Give them a hand…or 20

I’ve seen this before. I don’t know what it’s called but it’s delightful.

It might be called “Kendon” or something….not sure.

But it’s damned impressive, especially when you consider how the women in the back of the line have to use depth perception and timing and every ounce of spatial judgment they have to make this Shiva/Buddha or whatever dance work.

What’s even weirder is that some of these women are men, I think. For some reason, tits in the Far East can be so damn deceiving.

And furthermore, I hear if you masturbate with certain Asians in mind, you’re horny again two hours later. Is this true???

Oh well…

It kind of goes into this big Cosby Show opening theme dance number toward the end, but it’s still quite remarkable.

It’s actually kind of like an Asian inspired Riverdance or is that…..oh no no…can’t do it. That joke would be too easy.

Enjoy.

9 comments

  1. Now I’m REALLY concerned about my eyesight…men? Women? They all looked like scorpions to me.

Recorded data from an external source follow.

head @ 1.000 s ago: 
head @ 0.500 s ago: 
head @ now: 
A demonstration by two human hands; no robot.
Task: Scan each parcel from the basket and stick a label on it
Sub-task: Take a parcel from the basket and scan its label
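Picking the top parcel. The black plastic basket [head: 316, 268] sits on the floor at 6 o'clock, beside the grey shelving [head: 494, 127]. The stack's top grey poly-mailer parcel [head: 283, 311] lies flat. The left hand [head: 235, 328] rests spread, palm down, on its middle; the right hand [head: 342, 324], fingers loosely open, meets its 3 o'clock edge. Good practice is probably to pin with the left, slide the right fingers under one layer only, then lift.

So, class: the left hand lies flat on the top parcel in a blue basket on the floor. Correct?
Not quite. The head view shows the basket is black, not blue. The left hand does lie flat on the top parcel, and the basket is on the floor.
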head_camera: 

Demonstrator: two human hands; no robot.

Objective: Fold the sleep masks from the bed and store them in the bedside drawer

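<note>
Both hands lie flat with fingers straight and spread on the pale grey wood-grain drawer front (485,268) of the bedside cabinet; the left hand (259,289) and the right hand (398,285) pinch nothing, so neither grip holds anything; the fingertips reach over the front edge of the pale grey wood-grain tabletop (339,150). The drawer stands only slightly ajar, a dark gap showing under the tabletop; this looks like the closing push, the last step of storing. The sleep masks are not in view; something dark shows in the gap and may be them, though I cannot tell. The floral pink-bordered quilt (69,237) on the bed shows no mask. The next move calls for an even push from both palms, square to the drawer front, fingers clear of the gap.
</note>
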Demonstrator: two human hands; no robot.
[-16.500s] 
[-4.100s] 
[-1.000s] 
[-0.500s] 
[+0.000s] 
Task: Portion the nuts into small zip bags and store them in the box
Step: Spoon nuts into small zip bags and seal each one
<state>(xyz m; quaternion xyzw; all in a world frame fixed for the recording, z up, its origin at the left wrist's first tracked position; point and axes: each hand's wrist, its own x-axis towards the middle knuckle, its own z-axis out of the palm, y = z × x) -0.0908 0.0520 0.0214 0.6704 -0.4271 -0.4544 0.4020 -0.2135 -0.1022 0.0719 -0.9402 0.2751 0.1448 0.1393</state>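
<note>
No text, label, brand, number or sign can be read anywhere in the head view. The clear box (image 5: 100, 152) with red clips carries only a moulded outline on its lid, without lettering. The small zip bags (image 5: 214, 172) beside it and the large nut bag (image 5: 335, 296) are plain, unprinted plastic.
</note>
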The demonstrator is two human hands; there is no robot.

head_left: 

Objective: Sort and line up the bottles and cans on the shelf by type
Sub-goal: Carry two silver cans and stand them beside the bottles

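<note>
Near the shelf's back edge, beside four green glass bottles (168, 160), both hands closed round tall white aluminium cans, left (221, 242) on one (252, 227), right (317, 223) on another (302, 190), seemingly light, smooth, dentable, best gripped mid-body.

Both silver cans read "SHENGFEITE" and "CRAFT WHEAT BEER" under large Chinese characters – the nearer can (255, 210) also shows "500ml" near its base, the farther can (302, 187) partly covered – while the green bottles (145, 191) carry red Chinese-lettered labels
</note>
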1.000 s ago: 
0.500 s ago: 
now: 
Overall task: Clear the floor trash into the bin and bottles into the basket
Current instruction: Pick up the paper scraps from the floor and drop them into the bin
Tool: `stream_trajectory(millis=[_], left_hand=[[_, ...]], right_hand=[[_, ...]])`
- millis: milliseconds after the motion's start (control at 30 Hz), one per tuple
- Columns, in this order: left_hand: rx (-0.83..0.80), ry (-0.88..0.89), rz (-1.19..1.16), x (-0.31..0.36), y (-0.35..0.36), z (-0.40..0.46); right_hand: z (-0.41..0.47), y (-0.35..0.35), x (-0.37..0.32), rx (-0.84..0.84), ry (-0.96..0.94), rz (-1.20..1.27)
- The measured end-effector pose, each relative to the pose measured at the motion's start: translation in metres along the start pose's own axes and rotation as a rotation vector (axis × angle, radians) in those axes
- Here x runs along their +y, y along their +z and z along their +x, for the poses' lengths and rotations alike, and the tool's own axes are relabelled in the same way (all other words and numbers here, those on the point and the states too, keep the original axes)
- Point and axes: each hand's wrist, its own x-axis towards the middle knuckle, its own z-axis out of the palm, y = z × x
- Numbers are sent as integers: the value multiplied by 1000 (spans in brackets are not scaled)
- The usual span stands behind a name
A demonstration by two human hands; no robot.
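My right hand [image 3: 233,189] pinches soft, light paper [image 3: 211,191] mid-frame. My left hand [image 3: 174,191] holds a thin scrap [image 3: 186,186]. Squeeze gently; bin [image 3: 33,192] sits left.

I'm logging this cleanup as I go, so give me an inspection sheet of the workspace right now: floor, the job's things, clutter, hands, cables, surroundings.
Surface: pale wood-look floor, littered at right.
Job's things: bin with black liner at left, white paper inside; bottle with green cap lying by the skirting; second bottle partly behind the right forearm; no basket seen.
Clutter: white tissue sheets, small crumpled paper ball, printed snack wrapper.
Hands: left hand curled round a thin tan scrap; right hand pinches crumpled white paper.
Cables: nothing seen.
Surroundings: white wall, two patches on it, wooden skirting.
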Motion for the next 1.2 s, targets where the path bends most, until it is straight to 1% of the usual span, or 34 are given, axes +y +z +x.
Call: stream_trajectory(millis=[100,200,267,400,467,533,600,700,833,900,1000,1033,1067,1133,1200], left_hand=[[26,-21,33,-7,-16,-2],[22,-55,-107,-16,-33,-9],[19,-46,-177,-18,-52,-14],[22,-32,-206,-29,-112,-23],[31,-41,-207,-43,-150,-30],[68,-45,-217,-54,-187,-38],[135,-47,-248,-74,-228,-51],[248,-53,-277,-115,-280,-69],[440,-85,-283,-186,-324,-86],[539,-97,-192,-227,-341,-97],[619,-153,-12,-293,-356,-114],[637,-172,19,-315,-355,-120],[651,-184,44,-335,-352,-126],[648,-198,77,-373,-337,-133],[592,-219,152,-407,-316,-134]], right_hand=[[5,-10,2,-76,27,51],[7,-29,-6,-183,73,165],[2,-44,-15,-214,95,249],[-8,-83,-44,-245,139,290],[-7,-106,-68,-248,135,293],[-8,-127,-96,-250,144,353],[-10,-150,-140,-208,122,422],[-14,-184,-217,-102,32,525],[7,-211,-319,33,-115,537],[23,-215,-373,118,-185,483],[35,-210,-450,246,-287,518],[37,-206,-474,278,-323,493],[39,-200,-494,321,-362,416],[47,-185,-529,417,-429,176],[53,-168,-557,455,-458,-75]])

    Sigh… I wish I was pretty.

  2. Oh GAWD, you just made me re-live my LEAST favourite Cosby Show opening!!! DAMN YOU…lol.. 😉

  3. thanks Lar-that was just beautiful! what a way to start this Thursday. I think the music was as lovely as watching the performance. But does the word centipede come to mind?????????

  4. well, all i can say is that it’s amazing what you can learn to do when the government tells you to get it right or they’ll eat your dog and then throw your family into a slave labor camp making nikes and building dams.

  5. I hear if you masturbate with certain Asians in mind, you’re horny again two hours later. Is this true???

    Not sure, Laurie…I’ll let you know in a couple of hours…

  6. “I hear if you masturbate with certain Asians in mind, you’re horny again two hours later. Is this true???”

    “Not sure, Laurie…I’ll let you know in a couple of hours…”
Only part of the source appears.